▽

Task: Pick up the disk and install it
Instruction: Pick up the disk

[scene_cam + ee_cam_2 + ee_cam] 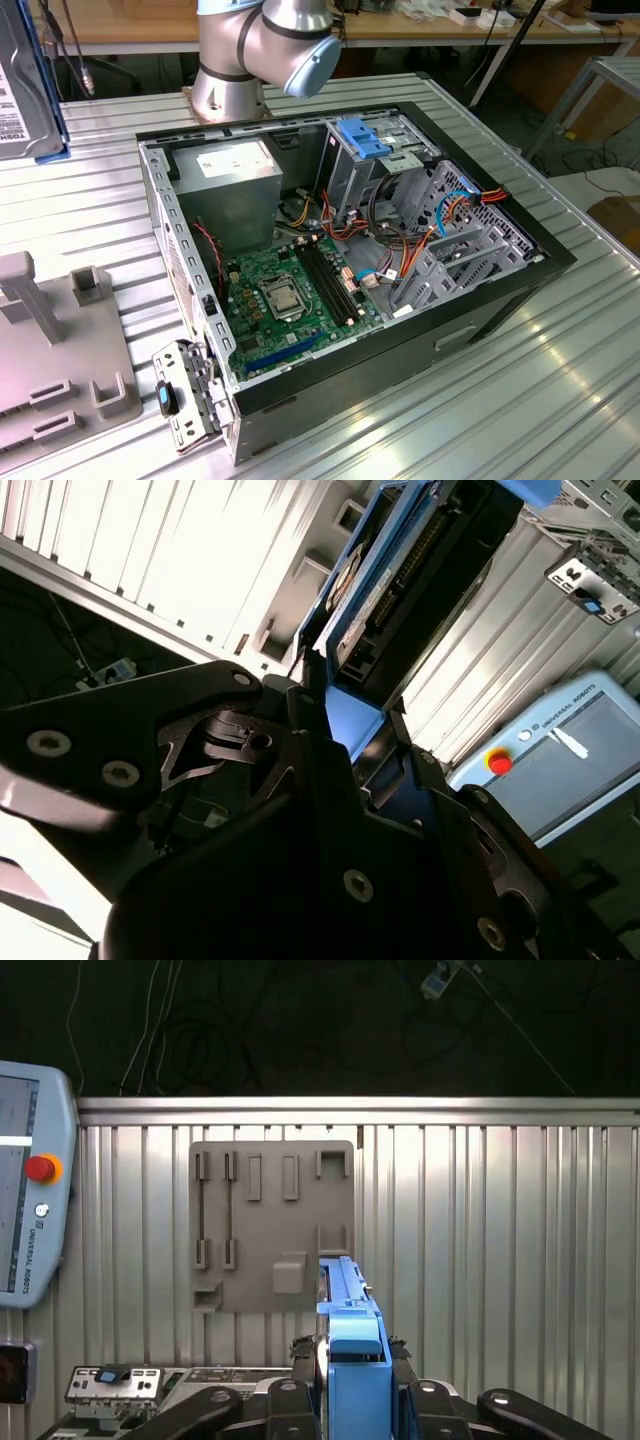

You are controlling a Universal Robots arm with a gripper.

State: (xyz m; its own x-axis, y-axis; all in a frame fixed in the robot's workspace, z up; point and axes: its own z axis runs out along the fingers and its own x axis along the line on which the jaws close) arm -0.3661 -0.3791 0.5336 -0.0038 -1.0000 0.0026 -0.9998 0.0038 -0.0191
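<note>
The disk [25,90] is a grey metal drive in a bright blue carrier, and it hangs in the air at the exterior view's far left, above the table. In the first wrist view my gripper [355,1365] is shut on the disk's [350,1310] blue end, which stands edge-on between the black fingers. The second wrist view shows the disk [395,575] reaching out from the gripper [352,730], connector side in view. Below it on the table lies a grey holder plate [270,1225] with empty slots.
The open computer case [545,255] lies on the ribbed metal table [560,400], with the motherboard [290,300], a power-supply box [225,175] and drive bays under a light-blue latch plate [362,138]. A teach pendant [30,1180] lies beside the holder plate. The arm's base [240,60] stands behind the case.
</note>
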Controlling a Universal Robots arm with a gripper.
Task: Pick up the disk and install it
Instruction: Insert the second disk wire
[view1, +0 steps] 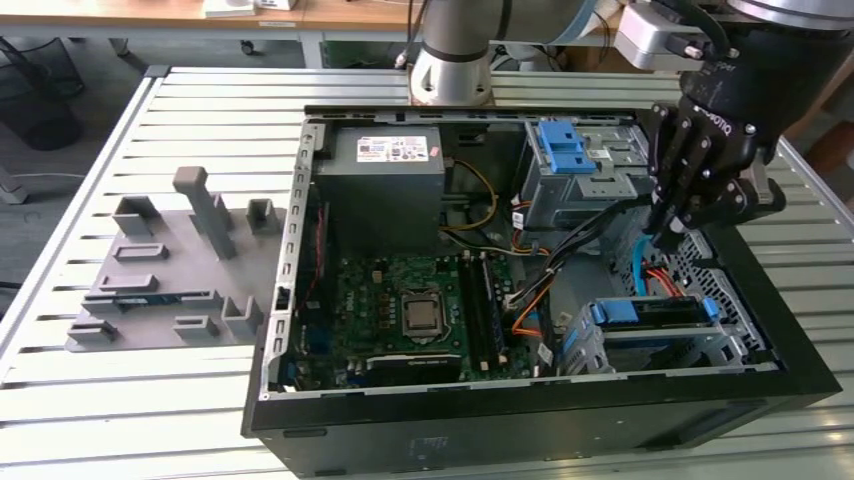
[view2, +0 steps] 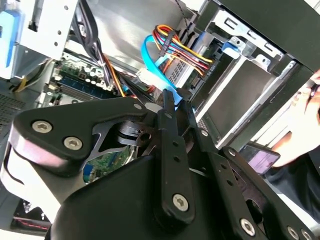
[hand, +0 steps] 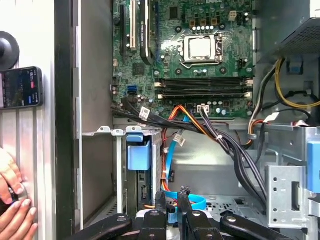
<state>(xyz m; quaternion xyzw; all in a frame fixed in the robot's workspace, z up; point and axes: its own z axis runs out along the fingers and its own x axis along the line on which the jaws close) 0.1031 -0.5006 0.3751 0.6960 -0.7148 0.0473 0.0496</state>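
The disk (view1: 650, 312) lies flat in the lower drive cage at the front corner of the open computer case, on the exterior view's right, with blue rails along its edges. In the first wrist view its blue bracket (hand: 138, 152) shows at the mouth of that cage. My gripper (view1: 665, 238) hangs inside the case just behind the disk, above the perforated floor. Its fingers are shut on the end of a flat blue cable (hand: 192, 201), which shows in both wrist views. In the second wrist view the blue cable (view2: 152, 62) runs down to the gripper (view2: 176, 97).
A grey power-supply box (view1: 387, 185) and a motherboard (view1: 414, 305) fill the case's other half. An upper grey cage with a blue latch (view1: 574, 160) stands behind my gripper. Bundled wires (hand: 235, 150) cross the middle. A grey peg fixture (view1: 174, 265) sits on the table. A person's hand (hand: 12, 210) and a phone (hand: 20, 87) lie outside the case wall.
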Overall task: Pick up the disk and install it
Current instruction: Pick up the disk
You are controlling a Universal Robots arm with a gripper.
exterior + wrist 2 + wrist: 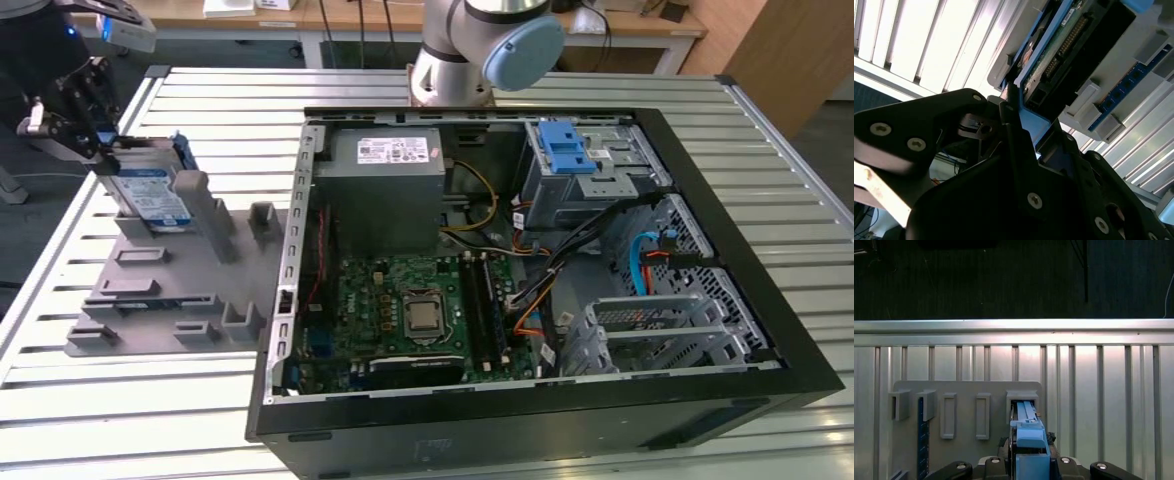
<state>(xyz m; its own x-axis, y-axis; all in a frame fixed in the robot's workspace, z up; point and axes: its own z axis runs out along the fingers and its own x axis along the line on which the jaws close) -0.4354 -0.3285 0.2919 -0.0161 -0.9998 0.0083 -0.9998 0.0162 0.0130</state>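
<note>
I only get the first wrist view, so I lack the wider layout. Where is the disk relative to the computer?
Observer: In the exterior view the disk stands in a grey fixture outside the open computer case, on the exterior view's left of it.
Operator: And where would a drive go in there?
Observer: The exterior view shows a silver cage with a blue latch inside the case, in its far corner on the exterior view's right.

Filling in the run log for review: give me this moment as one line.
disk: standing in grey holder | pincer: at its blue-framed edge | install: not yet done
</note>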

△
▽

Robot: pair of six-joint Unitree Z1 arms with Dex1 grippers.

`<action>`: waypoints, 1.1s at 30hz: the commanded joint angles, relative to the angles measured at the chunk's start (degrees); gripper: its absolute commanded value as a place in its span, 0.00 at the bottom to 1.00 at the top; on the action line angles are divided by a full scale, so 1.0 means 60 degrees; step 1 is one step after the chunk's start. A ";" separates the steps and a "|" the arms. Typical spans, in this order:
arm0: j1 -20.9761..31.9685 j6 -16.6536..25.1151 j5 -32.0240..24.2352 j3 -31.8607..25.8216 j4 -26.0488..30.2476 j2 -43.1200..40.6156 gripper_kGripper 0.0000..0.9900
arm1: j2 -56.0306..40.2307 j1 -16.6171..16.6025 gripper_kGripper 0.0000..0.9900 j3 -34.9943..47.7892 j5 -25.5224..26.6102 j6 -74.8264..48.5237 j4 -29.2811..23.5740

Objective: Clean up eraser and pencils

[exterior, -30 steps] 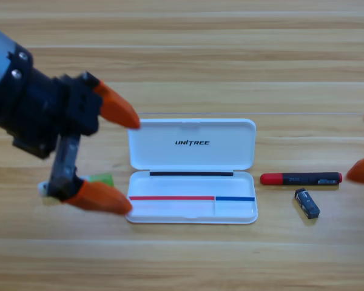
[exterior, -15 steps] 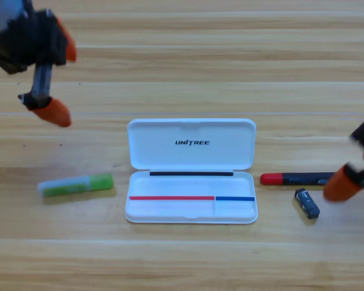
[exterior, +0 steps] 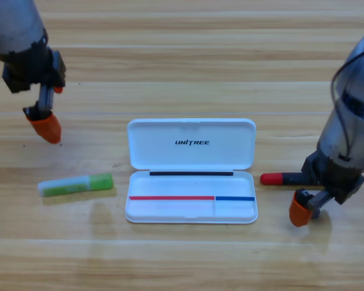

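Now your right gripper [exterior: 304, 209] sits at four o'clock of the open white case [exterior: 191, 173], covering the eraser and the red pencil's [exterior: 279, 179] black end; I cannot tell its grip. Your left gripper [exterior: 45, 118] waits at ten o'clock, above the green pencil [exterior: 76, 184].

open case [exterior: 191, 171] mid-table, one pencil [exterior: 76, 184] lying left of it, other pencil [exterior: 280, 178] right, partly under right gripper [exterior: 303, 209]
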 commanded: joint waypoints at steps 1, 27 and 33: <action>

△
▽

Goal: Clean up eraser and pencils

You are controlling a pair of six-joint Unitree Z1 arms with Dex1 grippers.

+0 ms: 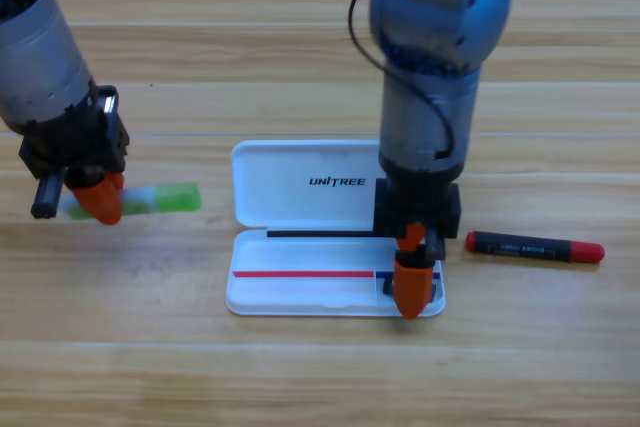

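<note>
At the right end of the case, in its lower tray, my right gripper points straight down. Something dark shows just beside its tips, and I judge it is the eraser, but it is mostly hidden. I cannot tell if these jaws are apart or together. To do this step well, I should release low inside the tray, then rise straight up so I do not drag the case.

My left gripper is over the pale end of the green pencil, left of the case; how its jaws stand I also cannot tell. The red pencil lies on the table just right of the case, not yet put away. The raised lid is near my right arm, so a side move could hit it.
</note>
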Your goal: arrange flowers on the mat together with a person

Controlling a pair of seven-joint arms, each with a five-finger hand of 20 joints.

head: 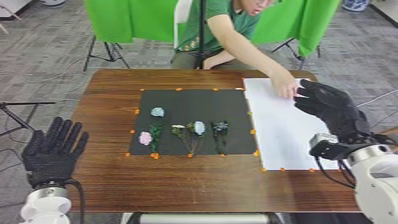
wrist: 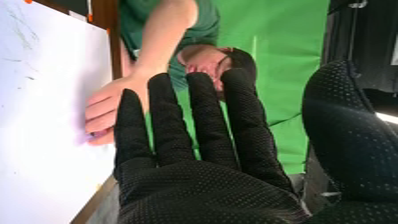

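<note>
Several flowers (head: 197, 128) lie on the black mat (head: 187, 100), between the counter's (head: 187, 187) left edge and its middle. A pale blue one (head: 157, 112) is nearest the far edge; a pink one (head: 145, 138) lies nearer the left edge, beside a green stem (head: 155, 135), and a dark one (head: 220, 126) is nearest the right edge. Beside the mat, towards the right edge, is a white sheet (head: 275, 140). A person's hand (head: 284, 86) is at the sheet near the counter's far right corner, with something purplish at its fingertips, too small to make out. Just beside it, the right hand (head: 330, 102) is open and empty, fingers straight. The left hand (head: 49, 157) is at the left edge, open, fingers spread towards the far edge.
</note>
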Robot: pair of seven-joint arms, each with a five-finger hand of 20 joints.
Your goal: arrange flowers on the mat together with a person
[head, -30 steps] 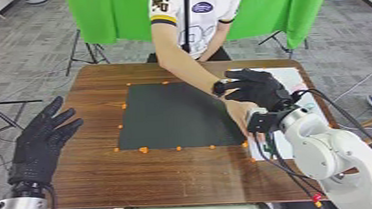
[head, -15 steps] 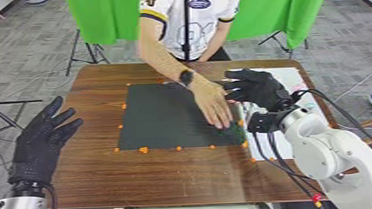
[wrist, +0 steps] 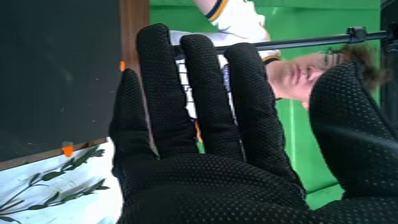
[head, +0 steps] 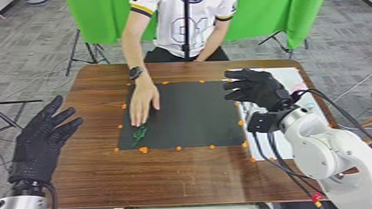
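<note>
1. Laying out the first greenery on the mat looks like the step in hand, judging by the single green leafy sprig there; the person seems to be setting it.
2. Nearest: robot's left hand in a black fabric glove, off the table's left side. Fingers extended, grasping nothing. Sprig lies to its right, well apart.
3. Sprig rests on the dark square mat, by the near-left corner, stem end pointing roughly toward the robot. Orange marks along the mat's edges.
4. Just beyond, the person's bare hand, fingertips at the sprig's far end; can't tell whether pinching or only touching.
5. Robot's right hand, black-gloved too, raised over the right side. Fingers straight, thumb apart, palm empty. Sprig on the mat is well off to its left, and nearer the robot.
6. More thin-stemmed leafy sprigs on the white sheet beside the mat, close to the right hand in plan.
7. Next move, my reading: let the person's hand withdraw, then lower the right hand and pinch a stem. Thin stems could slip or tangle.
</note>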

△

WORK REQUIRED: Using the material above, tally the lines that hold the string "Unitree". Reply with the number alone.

ANSWER BELOW: 2